Knowing my son was growing up in that environment, learning violence and fear as normal, while I played the role of willing partner to keep us both alive. "
"But you got out."
"Micah got us out. His CIA team breached the compound and killed everyone inside, including Mateo.
" I’m remembering that night with crystal clarity.
"I was hiding in a bathroom with Lucas while gunfire happened all around us.
Micah talked me into opening the door. Then he led us through a house full of bodies and put us on a helicopter to freedom. "
Colton's jaw works. "I should have been there. Should have protected you before any of that happened."
"You didn't know. At the start I didn’t know what Mateo really was."
"But I knew I loved you, and I walked away anyway." His voice goes rough. "I convinced myself leaving was protecting you. That an operator like me would only bring danger into your life. Turns out I was dead wrong."
"Why did you leave?" The question I've been carrying for years finally finds voice. "Really leave. Not the bullshit excuse in your note."
Colton leans his head back against the wall. "I was a coward. Thought I was doing you a favor by walking away before I dragged you into my mess. Turns out I just left you vulnerable to a different kind of monster."
"I made my own choices."
"Yeah. And I should have been there to help you make better ones." He looks at me. "I can't fix the past. But I'm here now."
"For how long?"
"As long as you'll let me be."
I study his face, looking for the lie. Finding only exhaustion and something that might be hope. "Lucas asks about you constantly. Wants to know if you're staying."
"What do you tell him?"
"That I don't know." I stand, needing distance. "Because I don't. Dylan has Reagan. Kane has someone. Mercer too. They make it work. But you?" I shake my head. "You left once because it got hard. What's different now?"
"Everything." He stands but doesn't move closer. "I'm different. You're different. And that kid in there deserves better than a man who runs when things get complicated."
"So don't run."
"I won't."
The certainty in his voice does something to my resolve. Makes me want to believe him despite every warning screaming not to.
My phone pulses. Tommy's message cuts through the moment.
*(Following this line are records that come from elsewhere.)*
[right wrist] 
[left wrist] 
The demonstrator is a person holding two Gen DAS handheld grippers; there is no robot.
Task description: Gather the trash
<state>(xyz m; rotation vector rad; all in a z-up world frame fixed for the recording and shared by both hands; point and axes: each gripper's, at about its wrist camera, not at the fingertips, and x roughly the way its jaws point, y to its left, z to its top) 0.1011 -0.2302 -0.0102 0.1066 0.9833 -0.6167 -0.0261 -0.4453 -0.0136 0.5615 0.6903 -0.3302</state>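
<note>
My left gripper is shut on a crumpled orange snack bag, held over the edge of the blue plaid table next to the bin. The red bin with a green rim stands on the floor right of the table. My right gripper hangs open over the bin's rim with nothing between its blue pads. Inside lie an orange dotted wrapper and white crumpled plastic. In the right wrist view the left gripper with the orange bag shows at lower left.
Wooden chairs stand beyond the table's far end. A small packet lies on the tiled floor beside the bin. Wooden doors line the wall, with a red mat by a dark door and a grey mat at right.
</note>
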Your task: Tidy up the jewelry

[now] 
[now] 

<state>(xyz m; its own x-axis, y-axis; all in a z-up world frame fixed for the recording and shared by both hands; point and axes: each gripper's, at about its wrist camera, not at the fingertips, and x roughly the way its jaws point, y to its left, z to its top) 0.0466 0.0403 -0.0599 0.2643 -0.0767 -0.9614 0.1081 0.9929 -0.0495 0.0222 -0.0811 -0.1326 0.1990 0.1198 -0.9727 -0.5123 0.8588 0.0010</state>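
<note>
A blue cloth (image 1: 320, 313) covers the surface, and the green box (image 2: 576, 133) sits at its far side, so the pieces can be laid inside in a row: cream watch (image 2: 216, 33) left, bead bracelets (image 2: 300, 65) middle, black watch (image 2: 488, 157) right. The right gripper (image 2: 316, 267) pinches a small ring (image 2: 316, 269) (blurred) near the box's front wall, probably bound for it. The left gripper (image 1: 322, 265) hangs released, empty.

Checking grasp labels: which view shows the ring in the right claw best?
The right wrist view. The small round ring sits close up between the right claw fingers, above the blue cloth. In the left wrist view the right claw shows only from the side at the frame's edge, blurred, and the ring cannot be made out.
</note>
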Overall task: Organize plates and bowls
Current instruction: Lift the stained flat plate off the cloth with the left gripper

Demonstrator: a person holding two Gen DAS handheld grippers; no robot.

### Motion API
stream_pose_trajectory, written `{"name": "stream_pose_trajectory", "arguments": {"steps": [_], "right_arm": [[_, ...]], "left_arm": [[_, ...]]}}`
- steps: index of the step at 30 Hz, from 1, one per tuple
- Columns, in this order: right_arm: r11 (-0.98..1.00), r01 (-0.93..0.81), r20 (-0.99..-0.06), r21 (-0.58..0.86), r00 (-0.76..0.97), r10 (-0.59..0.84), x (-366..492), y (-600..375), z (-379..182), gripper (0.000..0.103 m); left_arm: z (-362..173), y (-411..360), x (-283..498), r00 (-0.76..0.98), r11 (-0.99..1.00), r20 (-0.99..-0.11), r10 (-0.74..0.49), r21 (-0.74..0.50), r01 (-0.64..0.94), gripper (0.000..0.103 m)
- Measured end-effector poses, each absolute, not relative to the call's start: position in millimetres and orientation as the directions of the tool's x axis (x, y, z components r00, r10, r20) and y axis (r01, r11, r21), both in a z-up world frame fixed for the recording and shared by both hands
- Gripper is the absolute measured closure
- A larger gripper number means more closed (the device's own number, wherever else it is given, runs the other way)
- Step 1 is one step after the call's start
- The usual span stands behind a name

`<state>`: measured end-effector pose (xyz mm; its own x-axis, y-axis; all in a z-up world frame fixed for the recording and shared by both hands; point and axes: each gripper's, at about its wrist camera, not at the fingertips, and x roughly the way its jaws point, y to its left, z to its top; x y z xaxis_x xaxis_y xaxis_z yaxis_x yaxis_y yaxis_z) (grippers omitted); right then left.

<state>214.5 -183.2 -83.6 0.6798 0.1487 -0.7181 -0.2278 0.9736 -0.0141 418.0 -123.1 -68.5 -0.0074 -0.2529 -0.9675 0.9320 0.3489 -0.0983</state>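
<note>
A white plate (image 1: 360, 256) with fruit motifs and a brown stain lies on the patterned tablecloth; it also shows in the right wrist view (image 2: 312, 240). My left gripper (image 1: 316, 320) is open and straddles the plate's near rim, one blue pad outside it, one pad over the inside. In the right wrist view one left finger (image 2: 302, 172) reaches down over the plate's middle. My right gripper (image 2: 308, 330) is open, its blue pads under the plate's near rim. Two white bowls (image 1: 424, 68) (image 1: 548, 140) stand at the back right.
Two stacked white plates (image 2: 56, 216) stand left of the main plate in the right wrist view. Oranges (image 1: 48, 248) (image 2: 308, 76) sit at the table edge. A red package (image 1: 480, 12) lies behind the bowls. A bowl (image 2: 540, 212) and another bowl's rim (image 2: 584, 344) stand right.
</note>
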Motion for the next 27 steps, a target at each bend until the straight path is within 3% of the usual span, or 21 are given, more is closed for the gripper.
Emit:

Kessler just activated a Phoenix-based asset network. They're sweeping the metro area systematically. Kane needs you both in the war room. Now. - Tommy
Colton reads the message over my shoulder. Every muscle in his body shifts into tactical mode.
"Let's go," he says.
I follow him through the corridors toward the war room, watching him transform into the operator Kane needs. This is what loving him means. Missions that pull him into danger. Threats that demand everything he has.
But he's also the man who just talked me through a panic attack and promised not to run.
Time to find out if actions match words.